▸ Stored records:

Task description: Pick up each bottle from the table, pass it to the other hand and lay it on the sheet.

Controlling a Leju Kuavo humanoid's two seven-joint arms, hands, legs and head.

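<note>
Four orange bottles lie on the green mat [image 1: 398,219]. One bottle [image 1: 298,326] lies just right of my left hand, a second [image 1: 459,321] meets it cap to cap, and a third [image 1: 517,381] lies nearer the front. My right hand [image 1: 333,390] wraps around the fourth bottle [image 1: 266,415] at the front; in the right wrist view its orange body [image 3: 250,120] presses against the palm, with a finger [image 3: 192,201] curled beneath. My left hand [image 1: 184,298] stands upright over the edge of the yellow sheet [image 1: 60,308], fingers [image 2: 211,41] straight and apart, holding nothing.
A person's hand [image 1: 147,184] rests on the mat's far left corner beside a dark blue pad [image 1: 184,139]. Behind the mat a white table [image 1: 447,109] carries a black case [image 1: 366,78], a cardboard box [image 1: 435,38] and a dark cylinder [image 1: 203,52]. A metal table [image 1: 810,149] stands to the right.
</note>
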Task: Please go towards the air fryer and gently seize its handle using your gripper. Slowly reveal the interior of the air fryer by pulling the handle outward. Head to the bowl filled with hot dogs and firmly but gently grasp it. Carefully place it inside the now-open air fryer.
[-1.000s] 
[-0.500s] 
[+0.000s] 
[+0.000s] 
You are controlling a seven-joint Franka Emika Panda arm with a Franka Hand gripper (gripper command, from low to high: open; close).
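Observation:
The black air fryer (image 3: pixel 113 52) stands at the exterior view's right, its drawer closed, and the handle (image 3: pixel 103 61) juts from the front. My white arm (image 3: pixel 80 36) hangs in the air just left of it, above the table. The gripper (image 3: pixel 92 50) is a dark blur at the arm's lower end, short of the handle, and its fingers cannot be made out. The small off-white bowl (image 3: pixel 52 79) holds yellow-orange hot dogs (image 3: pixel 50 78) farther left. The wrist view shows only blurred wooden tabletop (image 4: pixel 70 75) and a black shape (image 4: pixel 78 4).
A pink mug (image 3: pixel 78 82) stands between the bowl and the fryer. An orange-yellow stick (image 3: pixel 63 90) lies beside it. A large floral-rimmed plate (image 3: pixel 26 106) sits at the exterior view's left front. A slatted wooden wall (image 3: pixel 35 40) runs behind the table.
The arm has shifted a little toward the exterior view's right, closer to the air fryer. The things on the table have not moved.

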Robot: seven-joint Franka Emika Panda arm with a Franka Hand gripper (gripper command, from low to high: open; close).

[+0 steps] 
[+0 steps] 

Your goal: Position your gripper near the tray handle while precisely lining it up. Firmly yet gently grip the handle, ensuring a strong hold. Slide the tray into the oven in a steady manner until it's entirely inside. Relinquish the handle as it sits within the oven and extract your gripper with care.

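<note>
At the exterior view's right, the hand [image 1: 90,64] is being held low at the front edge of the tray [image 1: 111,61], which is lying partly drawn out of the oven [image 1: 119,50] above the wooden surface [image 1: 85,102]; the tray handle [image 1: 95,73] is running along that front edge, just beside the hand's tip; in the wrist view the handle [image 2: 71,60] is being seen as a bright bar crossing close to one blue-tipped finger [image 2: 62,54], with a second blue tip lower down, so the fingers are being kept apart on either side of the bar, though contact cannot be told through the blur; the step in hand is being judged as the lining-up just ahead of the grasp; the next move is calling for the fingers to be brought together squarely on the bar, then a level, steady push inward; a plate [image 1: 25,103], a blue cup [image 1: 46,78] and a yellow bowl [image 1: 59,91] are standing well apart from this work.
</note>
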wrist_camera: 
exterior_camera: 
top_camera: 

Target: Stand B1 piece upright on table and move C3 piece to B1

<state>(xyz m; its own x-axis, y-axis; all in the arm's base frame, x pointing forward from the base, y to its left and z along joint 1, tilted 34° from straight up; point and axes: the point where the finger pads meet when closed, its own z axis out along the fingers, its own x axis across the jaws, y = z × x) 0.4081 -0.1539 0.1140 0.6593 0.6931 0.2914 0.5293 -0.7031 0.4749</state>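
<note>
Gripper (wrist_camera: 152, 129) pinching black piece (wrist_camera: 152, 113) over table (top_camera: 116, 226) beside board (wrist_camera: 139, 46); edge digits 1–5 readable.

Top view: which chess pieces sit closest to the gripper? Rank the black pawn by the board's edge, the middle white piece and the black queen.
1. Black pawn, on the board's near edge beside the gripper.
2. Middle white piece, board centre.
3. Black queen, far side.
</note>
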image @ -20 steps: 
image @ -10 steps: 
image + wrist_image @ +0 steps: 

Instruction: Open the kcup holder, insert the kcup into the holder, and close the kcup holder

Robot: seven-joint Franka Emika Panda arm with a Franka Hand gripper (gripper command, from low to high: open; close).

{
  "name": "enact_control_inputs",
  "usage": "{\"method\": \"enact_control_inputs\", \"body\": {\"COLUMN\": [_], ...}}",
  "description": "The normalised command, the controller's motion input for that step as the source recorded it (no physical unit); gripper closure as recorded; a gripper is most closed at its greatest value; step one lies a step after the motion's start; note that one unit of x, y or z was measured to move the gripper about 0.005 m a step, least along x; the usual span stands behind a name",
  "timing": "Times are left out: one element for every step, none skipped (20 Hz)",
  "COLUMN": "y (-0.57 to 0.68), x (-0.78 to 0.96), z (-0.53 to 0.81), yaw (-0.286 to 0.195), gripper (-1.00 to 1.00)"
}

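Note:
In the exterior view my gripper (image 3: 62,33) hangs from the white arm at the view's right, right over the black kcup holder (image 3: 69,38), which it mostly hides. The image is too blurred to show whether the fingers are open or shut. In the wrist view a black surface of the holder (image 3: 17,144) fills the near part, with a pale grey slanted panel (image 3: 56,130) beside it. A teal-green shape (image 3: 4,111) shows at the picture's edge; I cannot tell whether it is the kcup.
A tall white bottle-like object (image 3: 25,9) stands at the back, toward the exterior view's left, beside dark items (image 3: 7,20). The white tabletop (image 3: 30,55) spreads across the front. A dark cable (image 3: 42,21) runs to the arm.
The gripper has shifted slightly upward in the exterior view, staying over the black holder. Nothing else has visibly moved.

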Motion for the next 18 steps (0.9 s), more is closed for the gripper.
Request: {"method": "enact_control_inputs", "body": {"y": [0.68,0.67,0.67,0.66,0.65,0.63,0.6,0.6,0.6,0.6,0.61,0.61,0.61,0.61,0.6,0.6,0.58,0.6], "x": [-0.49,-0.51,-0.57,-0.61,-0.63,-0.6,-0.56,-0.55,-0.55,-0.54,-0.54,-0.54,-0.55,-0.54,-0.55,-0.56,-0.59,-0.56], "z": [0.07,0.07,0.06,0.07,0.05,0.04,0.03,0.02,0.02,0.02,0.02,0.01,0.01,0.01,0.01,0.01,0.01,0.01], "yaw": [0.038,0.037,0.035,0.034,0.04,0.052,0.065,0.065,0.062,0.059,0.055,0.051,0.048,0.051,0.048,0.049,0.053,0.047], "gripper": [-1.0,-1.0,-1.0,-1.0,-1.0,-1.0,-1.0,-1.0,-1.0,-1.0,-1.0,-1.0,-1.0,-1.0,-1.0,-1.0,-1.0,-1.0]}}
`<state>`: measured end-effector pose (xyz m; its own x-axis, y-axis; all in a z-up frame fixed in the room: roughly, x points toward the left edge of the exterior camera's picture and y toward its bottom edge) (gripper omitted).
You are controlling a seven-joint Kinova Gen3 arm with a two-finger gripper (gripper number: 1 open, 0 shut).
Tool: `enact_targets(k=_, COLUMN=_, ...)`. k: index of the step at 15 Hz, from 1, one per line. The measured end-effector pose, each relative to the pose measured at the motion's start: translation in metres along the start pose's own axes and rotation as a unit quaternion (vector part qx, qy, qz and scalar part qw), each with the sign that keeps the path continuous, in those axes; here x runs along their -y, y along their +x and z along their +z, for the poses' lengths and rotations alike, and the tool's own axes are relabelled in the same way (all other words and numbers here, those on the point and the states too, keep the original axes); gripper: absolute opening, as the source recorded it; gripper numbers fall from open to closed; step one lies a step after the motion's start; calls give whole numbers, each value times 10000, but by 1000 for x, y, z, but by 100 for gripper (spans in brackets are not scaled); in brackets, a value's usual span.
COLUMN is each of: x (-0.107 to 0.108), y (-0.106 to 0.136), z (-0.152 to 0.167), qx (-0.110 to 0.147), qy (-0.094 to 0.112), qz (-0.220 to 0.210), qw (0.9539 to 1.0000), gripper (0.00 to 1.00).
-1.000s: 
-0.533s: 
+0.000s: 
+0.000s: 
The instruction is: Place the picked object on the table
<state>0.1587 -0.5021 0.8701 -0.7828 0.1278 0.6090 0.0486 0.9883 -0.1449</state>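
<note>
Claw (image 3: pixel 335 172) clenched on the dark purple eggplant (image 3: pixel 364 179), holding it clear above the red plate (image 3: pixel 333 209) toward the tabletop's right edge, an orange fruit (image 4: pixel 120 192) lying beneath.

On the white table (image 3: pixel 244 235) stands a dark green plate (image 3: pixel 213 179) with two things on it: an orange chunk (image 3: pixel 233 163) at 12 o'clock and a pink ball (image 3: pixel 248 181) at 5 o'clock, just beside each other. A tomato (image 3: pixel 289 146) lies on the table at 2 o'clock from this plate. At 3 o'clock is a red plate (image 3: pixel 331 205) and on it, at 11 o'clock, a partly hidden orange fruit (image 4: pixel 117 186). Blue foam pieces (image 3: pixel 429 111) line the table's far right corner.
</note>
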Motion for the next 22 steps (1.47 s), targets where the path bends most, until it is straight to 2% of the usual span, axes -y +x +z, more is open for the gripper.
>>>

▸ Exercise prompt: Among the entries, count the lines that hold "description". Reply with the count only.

▸ Solution to this exercise: 2